TASK STATEMENT ▸
Could you give back exactly the lines below from the one with "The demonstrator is" through the one with "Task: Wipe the", without a single picture?

INPUT ▸
******
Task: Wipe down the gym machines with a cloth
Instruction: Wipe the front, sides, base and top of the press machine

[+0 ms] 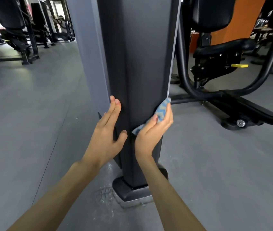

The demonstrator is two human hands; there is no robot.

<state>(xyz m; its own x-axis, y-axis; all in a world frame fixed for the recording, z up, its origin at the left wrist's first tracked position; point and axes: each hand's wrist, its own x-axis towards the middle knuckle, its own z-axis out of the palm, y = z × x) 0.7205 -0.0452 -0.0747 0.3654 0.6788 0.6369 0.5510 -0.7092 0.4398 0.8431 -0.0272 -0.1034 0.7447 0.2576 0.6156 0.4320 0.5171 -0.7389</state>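
Observation:
A tall dark grey column (139,64) of a gym machine rises straight ahead of me from a black foot (129,189) on the floor. My right hand (152,134) presses a blue and beige patterned cloth (161,110) against the column's lower right edge. My left hand (107,132) lies flat on the column's left corner with the fingers pointing up, holding nothing.
The machine's black seat (219,47), curved tube frame (232,94) and yellow lever (239,65) stand to the right. More black machines (15,30) line the far left. Grey rubber floor (32,114) spreads around, with white dust by the column's foot.

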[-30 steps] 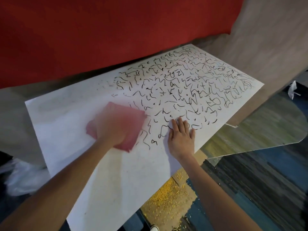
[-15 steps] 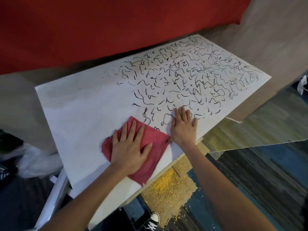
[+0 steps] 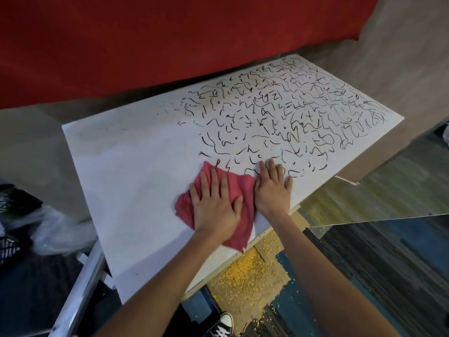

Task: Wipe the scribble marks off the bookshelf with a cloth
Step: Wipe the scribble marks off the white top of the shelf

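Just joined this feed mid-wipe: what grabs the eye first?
Black scribbles crowd the right half of the white bookshelf panel, while its left half is bare of marks. At the near edge the left hand presses a pink cloth flat, the right hand flat on the panel beside it. A red sheet fills the top.

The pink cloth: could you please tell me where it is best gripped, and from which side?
Probably the near corner of the pink cloth, which seems to overhang the front edge of the white panel: pinch it from the person's side. The rest lies flat under the left hand, and the right hand blocks its right.
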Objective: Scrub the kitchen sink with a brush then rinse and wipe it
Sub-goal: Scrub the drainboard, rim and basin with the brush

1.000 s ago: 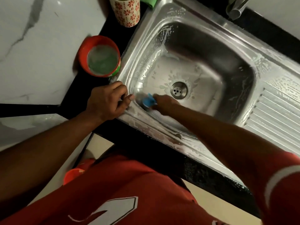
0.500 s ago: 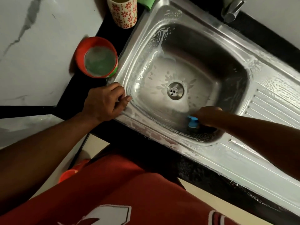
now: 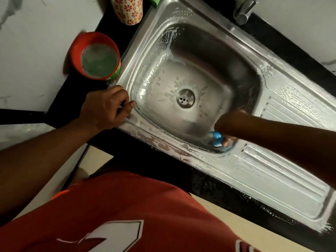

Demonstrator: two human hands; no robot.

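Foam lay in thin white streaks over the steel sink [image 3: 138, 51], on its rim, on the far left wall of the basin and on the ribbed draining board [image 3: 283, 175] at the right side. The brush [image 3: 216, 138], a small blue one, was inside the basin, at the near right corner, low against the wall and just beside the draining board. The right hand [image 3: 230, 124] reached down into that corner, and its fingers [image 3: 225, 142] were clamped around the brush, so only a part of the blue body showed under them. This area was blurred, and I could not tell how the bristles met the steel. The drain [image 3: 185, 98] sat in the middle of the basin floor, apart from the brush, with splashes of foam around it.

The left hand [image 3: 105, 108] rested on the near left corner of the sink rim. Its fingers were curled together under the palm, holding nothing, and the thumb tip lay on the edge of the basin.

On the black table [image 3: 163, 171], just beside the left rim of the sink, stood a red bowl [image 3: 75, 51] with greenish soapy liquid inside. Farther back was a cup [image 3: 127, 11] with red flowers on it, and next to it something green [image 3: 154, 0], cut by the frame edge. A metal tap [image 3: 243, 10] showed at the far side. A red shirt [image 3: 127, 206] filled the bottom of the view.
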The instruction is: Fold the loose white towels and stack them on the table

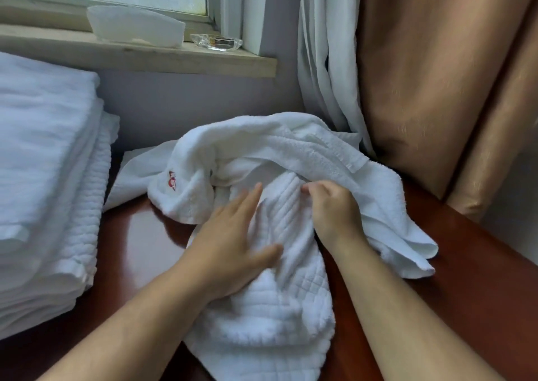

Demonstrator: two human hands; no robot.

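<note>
A ribbed and quilted white towel (pixel 262 316) lies crumpled on the dark red table (pixel 139 241), running from the middle toward me. A plush white towel (pixel 279 147) with a small red emblem is heaped over its far end. My left hand (pixel 230 241) rests flat on the ribbed towel, fingers spread. My right hand (pixel 332 208) pinches a fold of that ribbed towel just under the plush towel's edge. A tall stack of folded white towels (pixel 43 176) stands at the left.
Behind the table, a windowsill (pixel 174 57) holds a white tissue box (pixel 134 25) and a glass ashtray (pixel 217 42). White and tan curtains (pixel 422 74) hang at the right, brushing the plush towel. Bare wood shows at the table's right side.
</note>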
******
SOLUTION ▸
The demonstrator is two human hands; there is no robot.

<state>(xyz m; its own x-axis, y-axis; all in a world frame fixed for the recording, z up, its origin at the left wrist's first tracked position; point and axes: each hand's wrist, its own x-axis towards the middle knuckle, its own z-axis out of the palm, y = z × x) 0.7205 -0.0452 -0.0747 0.3654 0.6788 0.6369 0.5510 -0.7092 0.4398 0.8431 -0.0272 -0.1034 0.7447 0.2576 0.6156 0.4320 0.5171 -0.7389</state>
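Observation:
A tall dark grey column (139,64) of a gym machine rises straight ahead of me from a black foot (129,189) on the floor. My right hand (152,134) presses a blue and beige patterned cloth (161,110) against the column's lower right edge. My left hand (107,132) lies flat on the column's left corner with the fingers pointing up, holding nothing.
The machine's black seat (219,47), curved tube frame (232,94) and yellow lever (239,65) stand to the right. More black machines (15,30) line the far left. Grey rubber floor (32,114) spreads around, with white dust by the column's foot.
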
[-30 steps] 
[-15 steps] 
[+0 steps] 

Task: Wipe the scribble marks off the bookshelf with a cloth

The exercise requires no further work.